Overview
CollabNet
This Python package allows to generate co-authorship and co-country networks. The source data (currently from OpenAlex) can be works for the same journal, institution or topic. The data is transformed into a suitable format to facilitate the network creation. Networks are generated and saved as GRAPHML files.
In addition the app allows to calculate the Adjusted International Collaboration Index, as defined in Lalli 2025.
Understanding the affiliation bias check
The Adjusted Internationalization Collaboration Index (AICI) counts how often researchers from more than one country appear together on a paper, but only among papers where at least one author listed an institutional affiliation. Papers without any affiliation information are excluded from the denominator — hence “adjusted”.
This works well if the missing affiliation data is spread roughly evenly across different fields, journals, and time periods. In practice, however, some journals or research communities are more consistent about recording affiliations than others, and this pattern can shift over time. If a whole research field systematically lacks affiliation data, its international collaboration would be undercounted, making the AICI look lower than it really is for that field.

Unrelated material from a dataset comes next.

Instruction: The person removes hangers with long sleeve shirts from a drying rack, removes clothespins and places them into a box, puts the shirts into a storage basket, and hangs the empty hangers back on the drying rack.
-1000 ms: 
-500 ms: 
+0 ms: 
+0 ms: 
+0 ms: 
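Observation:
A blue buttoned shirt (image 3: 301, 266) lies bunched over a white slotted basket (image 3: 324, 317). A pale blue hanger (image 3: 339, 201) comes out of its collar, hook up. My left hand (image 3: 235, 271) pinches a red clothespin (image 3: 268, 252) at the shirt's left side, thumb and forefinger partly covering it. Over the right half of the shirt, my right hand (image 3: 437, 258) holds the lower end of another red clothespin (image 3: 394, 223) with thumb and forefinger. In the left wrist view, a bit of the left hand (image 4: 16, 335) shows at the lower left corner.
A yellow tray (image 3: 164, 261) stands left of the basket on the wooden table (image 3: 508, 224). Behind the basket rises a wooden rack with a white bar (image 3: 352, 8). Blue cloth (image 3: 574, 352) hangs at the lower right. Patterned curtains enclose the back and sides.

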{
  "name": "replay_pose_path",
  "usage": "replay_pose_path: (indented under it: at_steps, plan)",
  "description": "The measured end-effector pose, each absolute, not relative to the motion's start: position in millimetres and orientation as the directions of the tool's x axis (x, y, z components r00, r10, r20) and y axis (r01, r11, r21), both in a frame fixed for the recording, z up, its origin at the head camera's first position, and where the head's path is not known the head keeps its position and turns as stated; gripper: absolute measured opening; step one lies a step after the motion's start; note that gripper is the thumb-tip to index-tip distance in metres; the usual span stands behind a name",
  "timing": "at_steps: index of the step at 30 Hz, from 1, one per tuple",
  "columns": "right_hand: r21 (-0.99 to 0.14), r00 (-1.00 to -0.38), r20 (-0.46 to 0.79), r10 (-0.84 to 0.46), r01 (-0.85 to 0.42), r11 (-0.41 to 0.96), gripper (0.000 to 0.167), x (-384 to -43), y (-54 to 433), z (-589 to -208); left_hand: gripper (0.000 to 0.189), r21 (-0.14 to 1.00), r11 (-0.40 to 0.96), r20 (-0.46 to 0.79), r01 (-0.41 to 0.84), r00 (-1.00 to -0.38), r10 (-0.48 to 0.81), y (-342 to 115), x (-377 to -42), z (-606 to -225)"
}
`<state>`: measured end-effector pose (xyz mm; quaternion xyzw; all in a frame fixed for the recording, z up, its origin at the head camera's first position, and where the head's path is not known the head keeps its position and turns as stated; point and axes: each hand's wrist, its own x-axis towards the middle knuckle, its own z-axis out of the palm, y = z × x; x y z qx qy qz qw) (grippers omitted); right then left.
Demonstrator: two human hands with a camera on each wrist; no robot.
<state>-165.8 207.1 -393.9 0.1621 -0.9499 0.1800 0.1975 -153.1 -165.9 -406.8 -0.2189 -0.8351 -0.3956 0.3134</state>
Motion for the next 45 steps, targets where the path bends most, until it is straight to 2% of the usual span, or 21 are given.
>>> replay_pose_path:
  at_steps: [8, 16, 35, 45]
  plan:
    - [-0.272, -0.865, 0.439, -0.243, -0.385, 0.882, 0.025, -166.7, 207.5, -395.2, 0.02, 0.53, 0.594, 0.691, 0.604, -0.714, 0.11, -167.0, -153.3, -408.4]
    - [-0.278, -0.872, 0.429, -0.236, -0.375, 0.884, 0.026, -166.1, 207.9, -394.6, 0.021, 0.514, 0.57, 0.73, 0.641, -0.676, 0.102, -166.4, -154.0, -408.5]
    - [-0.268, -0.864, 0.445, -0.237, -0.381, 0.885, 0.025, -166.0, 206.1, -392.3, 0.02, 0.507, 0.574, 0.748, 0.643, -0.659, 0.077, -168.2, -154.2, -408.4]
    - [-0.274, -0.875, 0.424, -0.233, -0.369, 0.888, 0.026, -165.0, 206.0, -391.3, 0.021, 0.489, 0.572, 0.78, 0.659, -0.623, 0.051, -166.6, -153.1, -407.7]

The AffiliationBias class helps you check for this. It runs a statistical model
(logistic regression) that asks: does the chance of a paper having affiliation data
depend on which journal it was published in, what type of publication it is, or what
year it appeared? The model can also test whether these patterns change over time —
for example, whether a particular journal improved its affiliation coverage after a
certain year.
The results are shown as:
a coefficient plot listing each factor alongside a bar showing how strongly it predicts missing affiliations (bars crossing zero have no meaningful effect);
a availability chart comparing affiliation coverage rates across journals, publication types, or research fields at a glance;
a time-trend plot showing how coverage evolved year by year for each group, making it easy to spot where and when data quality improved or deteriorated.

Gephi Lite plot of Co-authorship network for 1980 with interval 3 with 738 nodes and 2402 edges. Layout in ForceAtlas2 design, colors related to Louvain modularity class. Node size by degree. The selected node with label has degree 16.
Documentation is available on ReadTheDocs.
Installation
tl;dr Use pip
pip install collabnet
Consider using a clean virtual environment to keep your main packages separated. Create a new virtual environment and install the package
python3 -m venv env
source env/bin/activate
pip install collabnet
Example
You can find an example Jupyter Notebook showing the use of package by demonstrating a query for data, transforming the data, and generate networks in the examples folder.
Testing
Tests can be run by running
uv run pytest --cov-report=term-missing --cov=src/collabnet
which installs the test dependency group and runs the files. Coverage of testing is shown.
Building documentation
The documentation is build using sphinx. Install of the doc dependency group is automated with uv:
uv run sphinx-build -c docs -b html docs docs/_build/html
Funding information
This work is part of a collaboration between the department for Structural Changes of the Technosphere, Max Planck Institute of Geoanthropology, Jena, Germany and DIMEAS - Department of Mechanical and Aerospace Engineering, Politecnico di Torino, Torino, Italy.